Si traditionnellement ce discours devant une session conjointe du Congrès, est dominé par l’agenda national, cette escalade militaire qui ébranle l’Europe et au-delà, avec la menace nucléaire brandie par la Russie, risque d’occuper une bonne place dans le discours du locataire de la Maison Blanche.
Le président démocrate, qui pâtît d’une baisse de popularité en raison d’un climat de morosité et de divisions, tentera de mettre en avant la santé de l’économie américaine qui donne de signes de vigueur après la récession induite par la crise sanitaire, à la faveur des avancées de la vaccination et des plans massifs de soutien et de relance.
A l’approche des élections de mi-mandat, il aura fort à faire pour convaincre ses concitoyens confrontés à un renchérissement du coût de la vie avec une inflation au plus haut depuis quatre décennies.
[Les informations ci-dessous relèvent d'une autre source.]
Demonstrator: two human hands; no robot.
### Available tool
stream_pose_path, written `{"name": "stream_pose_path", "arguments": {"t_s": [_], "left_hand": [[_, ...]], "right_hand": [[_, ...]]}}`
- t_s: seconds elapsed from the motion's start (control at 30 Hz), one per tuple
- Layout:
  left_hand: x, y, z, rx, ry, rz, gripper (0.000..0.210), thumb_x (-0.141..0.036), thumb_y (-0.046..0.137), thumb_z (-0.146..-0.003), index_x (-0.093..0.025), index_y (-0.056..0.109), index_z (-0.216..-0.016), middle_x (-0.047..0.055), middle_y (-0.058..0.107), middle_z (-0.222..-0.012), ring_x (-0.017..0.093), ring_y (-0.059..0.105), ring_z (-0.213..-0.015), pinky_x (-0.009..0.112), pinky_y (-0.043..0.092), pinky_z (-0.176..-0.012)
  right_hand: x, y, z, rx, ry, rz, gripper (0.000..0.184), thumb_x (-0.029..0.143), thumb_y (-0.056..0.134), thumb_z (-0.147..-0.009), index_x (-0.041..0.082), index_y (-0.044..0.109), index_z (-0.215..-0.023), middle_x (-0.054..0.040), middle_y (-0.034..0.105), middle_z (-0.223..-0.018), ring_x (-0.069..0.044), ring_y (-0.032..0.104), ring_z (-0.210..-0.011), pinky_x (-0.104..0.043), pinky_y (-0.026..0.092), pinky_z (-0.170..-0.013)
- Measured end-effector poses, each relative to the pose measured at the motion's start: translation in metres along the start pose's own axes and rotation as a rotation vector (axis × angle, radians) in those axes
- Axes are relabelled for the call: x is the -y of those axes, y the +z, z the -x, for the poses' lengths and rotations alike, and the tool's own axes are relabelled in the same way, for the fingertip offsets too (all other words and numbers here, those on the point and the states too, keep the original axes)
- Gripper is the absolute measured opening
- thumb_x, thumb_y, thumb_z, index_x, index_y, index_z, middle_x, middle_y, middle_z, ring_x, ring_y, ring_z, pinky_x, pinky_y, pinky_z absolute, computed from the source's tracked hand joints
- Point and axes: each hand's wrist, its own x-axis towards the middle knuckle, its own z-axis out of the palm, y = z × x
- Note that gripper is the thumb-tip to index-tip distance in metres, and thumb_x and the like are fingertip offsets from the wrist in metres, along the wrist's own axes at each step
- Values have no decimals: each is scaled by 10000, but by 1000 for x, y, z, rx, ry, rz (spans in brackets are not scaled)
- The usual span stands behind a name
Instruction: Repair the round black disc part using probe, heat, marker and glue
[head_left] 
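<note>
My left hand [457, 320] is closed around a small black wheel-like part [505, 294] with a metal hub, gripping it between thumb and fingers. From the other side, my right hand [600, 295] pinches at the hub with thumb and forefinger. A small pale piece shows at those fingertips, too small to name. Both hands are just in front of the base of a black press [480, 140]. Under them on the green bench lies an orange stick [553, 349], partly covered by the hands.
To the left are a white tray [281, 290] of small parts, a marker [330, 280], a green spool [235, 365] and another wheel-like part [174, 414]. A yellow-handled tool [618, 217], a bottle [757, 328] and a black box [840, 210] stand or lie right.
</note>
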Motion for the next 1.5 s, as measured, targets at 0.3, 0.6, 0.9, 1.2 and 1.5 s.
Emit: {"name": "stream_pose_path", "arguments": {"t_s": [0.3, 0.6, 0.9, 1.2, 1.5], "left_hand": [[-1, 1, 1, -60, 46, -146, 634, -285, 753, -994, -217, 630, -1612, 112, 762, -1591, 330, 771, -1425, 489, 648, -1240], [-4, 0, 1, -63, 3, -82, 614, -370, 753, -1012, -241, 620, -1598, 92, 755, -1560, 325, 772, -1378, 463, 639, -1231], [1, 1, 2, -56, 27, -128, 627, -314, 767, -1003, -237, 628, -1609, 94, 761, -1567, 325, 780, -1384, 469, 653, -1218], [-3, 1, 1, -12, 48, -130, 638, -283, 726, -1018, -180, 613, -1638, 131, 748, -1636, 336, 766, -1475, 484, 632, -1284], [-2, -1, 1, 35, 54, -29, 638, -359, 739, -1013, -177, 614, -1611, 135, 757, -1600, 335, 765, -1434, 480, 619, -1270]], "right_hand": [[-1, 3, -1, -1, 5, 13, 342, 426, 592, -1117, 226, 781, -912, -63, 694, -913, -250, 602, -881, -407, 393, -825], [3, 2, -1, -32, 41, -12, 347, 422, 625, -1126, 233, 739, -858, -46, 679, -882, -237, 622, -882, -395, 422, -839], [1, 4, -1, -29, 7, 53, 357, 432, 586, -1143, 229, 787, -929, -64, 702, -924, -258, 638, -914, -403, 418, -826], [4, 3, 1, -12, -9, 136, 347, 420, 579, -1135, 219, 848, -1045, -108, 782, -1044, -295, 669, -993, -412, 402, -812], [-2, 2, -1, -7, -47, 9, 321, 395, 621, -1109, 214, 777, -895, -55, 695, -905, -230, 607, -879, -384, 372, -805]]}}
«Les électeurs se soucient de l’inflation parce qu’ils la voient et la ressentent tous les jours. Ils comprennent qu’elle ne peut pas être vaincue du jour au lendemain. Mais ils ont peu de patience avec les politiciens qu’ils perçoivent comme indifférents à la hausse des prix de l’essence, de la nourriture, du logement et de presque tout le reste », écrit le Washington Post qui estime, dans une chronique de l’un de ses éditeurs, que Biden devrait traiter le sujet avec « l’urgence qu’il mérite ».
Dans ce moment délicat pour l’économie américaine et mondiale, qui sort à peine des affres de la pandémie, l’escalade militaire autour de l’Ukraine ébranle davantage la confiance des ménages et des investisseurs. Outre une crise humanitaire qui risque de s’aggraver à mesure que le conflit s’étend, l’inquiétude grandit au vu de la flambée des prix du pétrole et des denrées alimentaires, les perturbations des chaînes d’approvisionnement et des marchés financiers qui vacillent.
Pour M. Biden, le discours sur l’état de l’Union à une heure de grande écoute, est une plate-forme idoine pour faire montre de leadership, redonner confiance aux Américains et rallier le soutien à son agenda législatif bloqué par le clan républicain et deux élus démocrates clés, en vue de faire notamment adopter un plan de grande envergure sur les dépenses sociales.
Il exhorte également les législateurs à confirmer ses candidats au Conseil de la Réserve fédérale qui s’apprête à relever ses taux directeurs pour lutter contre l’inflation de même qu’il évoquera son choix de la juge Ketanji Brown Jackson, première afro-américaine à siéger à la plus haute magistrature du pays, une fois confirmée par le Sénat.
Selon la porte-parole de la Maison Blanche, Jen Psaki, le président américain consacrerait une partie de son intervention pour mettre en avant les efforts de l’administration sur la question ukrainienne, en particulier l’action diplomatique et la salve de sanctions financières imposées par les Etats-Unis et ses alliés occidentaux contre la Russie.
Tout en mettant en avant «l’importance des États-Unis en tant que leader dans le monde », Biden évoquera, selon Mme Psaki, l’effort consenti pour mettre en place « une coalition mondiale imposant des sanctions financières paralysantes » aux secteur financier, aux entreprises, et aux élites russes, et même contre le président russe.
L’agenda national restera néanmoins le principal souci du locataire de la Maison Blanche dans un contexte de très faible taux de popularité dans les sondages et une élection de mi-mandat imminente qui servira d’évaluation la plus tangible de la confiance des Américains dans M. Biden et son Parti démocrate.
« L’état de l’union est la désunion et la division. C’est un état d’épuisement dû à la pandémie (…) le pays s’interroge sur la manière d’assurer la sécurité des enfants et ce qu’il faut leur apprendre, fatigué des ordres de porter des masques, meurtri par une fin ignominieuse d’une guerre, en Afghanistan, et soudain beaucoup s’inquiètent de l’expansionnisme russe », écrit l’Associated Press dans un commentaire.
Pour le politologue James Freeman, le discours de ce mardi soir représente une excellente occasion pour M. Biden, qui avait promis de rassembler les Américains, de «commencer à redéfinir sa présidence avec un nouveau programme de force et de prospérité» dans un pays encore profondément divisé.